▸ The problem: Exact transcription, pictures omitted: reproduce the listing below.

===== Source material

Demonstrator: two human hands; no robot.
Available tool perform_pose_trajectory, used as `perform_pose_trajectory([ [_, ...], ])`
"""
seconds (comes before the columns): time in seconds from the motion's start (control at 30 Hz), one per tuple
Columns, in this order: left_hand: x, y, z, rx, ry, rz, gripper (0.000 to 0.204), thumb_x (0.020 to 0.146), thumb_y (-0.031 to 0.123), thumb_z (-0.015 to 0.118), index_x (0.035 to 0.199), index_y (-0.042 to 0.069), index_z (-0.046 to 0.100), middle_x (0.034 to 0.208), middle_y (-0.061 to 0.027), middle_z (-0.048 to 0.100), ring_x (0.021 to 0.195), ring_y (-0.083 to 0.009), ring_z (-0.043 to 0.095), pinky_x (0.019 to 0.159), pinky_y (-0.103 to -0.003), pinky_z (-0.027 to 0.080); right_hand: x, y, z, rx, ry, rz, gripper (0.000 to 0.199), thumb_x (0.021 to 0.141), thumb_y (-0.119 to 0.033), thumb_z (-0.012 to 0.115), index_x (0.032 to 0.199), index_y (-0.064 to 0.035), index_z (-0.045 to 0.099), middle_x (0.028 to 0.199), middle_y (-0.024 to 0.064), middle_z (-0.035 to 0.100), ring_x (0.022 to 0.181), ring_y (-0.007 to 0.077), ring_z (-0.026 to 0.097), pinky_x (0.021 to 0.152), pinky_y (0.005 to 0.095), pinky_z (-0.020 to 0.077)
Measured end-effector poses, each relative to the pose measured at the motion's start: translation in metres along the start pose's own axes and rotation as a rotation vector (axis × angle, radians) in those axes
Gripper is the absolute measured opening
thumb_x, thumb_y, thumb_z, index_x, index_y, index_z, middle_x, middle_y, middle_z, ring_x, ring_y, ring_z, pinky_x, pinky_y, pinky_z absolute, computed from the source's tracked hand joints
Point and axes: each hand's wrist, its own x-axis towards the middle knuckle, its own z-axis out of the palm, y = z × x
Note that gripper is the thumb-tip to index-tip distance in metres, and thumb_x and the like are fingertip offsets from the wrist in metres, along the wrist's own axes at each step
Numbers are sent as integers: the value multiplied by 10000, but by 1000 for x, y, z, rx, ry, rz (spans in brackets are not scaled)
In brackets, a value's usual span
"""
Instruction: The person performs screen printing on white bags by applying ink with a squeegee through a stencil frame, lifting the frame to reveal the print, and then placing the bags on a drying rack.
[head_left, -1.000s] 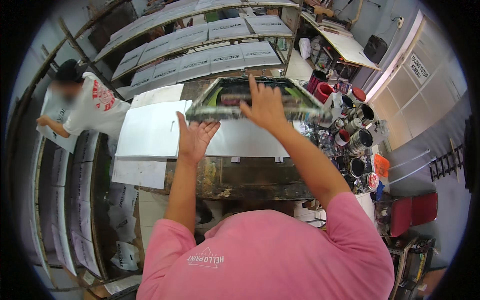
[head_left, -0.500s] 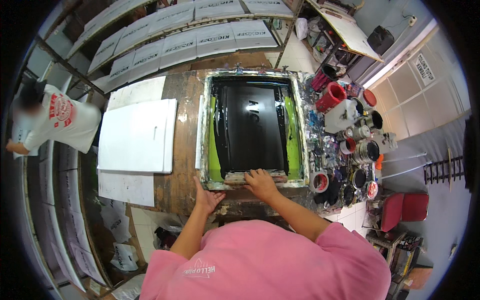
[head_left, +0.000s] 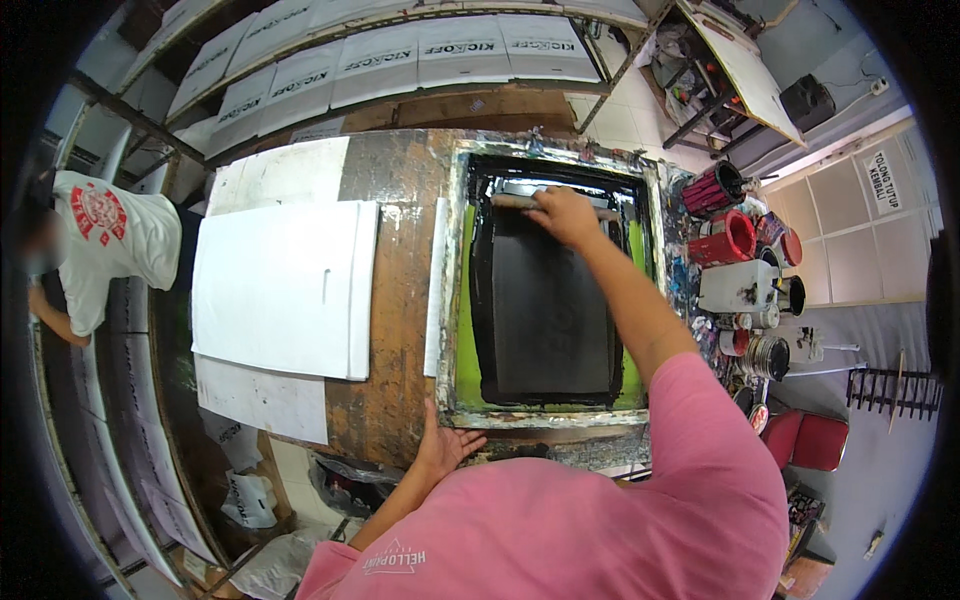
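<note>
Head view: across the middle, a paint-stained workbench (head_left: 395, 330). On its right half, a screen frame (head_left: 550, 418) lying flat, likely for an even spread of black ink (head_left: 550, 310). On the left, a stack of flat white sheets (head_left: 275, 290), probably set clear of wet ink yet within reach. Inside the frame, near its far edge, a squeegee (head_left: 510, 201); around the bar, the right hand (head_left: 568, 216) with fingers closed, presumably for firm pressure. Beside the near left corner, the left hand (head_left: 447, 446), fingers loosely spread, perhaps for steadying; cannot tell whether touching.
</note>
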Motion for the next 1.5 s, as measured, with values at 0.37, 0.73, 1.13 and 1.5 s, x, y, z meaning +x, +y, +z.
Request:
perform_pose_trajectory([
  [0.37, -17, -15, -7, 235, -43, 159, 1109, 985, 901, 246, 1672, 30, 235, 1552, -220, 523, 1431, -368, 523, 1247, -530, 352, 9, 8, -2, -26, 30, -10, 423, 1009, -517, 652, 1106, -106, 664, 1010, 121, 697, 1010, 371, 694, 825, 520, 559],
  [0.73, -54, -19, 35, 366, -17, 458, 1053, 1006, 881, 193, 1596, 31, 392, 1350, -170, 708, 1270, -275, 670, 1130, -437, 442, -256, -174, -108, 107, -165, 51, 388, 997, -404, 680, 1159, -58, 607, 1007, 155, 698, 988, 388, 690, 786, 524, 581],
  [1.13, -48, 51, 117, 1177, 33, 1185, 904, 1071, 727, 380, 1645, 28, 371, 1690, -330, 304, 1599, -469, 258, 1266, -656, 210, -198, -196, -274, -113, 575, -74, 311, 936, -350, 671, 996, -45, 687, 870, 100, 658, 879, 303, 644, 869, 477, 415],
  [1.5, 54, -26, 27, 2090, 798, 836, 1234, 919, 927, 350, 1701, -18, 210, 1777, -260, 153, 1665, -427, 3, 1225, -755, -119, -151, -179, -314, -89, 640, -63, 367, 936, -386, 653, 944, -27, 728, 844, 118, 719, 807, 319, 677, 830, 464, 420],
])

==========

▸ Result:
Demonstrator: two human hands; no robot.
Available tool perform_pose_trajectory, used as `perform_pose_trajectory([ [_, ...], ])`
"""
seconds (comes before the columns): time in seconds from the motion's start (control at 30 Hz), one per tuple
Columns, in this order: left_hand: x, y, z, rx, ry, rz, gripper (0.000 to 0.204), thumb_x (0.020 to 0.146), thumb_y (-0.031 to 0.123), thumb_z (-0.015 to 0.118), index_x (0.035 to 0.199), index_y (-0.042 to 0.069), index_z (-0.046 to 0.100), middle_x (0.034 to 0.208), middle_y (-0.061 to 0.027), middle_z (-0.048 to 0.100), ring_x (0.021 to 0.195), ring_y (-0.083 to 0.009), ring_z (-0.043 to 0.095), pinky_x (0.019 to 0.159), pinky_y (-0.103 to -0.003), pinky_z (-0.027 to 0.080); right_hand: x, y, z, rx, ry, rz, gripper (0.000 to 0.199), thumb_x (0.021 to 0.141), thumb_y (-0.119 to 0.033), thumb_z (-0.012 to 0.115), index_x (0.032 to 0.199), index_y (-0.064 to 0.035), index_z (-0.045 to 0.099), middle_x (0.028 to 0.199), middle_y (-0.024 to 0.064), middle_z (-0.035 to 0.100), ring_x (0.022 to 0.181), ring_y (-0.007 to 0.077), ring_z (-0.026 to 0.097), pinky_x (0.021 to 0.152), pinky_y (0.005 to 0.095), pinky_z (-0.020 to 0.077)
Measured end-effector poses, each relative to the pose measured at the motion's start: translation in metres along the start pose's own axes and rotation as a rotation vector (axis × angle, radians) in those axes
Gripper is the absolute measured opening
thumb_x, thumb_y, thumb_z, index_x, index_y, index_z, middle_x, middle_y, middle_z, ring_x, ring_y, ring_z, pinky_x, pinky_y, pinky_z absolute, computed from the source's tracked hand joints
Point and axes: each hand's wrist, its own x-axis towards the middle knuckle, its own z-axis out of the palm, y = z × x
Note that gripper is the thumb-tip to index-tip distance in metres, and thumb_x and the like are fingertip offsets from the wrist in metres, along the wrist's own axes at each step
Numbers are sent as integers: the value multiplied by 10000, but by 1000 for x, y, z, rx, ry, rz (spans in brackets are not scaled)
In brackets, a value's usual span
"""
Instruction: The person performs screen printing on white bags by applying ink with a squeegee through a stencil frame, lifting the frame to reveal the print, and then placing the bags on a drying rack.
[head_left, -1.000s] 
[head_left, -0.500s] 
[head_left, +0.000s] 
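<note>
Head view: across the middle, a paint-stained workbench (head_left: 395, 330). On its right half, a screen frame (head_left: 550, 418) lying flat, likely for an even spread of black ink (head_left: 550, 310). On the left, a stack of flat white sheets (head_left: 275, 290), probably set clear of wet ink yet within reach. Inside the frame, near its far edge, a squeegee (head_left: 510, 201); around the bar, the right hand (head_left: 568, 216) with fingers closed, presumably for firm pressure. Beside the near left corner, the left hand (head_left: 447, 446), fingers loosely spread, perhaps for steadying; cannot tell whether touching.
</note>
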Motion for the next 1.5 s, as measured, with values at 0.37, 0.73, 1.13 and 1.5 s, x, y, z meaning +x, +y, +z.
Request:
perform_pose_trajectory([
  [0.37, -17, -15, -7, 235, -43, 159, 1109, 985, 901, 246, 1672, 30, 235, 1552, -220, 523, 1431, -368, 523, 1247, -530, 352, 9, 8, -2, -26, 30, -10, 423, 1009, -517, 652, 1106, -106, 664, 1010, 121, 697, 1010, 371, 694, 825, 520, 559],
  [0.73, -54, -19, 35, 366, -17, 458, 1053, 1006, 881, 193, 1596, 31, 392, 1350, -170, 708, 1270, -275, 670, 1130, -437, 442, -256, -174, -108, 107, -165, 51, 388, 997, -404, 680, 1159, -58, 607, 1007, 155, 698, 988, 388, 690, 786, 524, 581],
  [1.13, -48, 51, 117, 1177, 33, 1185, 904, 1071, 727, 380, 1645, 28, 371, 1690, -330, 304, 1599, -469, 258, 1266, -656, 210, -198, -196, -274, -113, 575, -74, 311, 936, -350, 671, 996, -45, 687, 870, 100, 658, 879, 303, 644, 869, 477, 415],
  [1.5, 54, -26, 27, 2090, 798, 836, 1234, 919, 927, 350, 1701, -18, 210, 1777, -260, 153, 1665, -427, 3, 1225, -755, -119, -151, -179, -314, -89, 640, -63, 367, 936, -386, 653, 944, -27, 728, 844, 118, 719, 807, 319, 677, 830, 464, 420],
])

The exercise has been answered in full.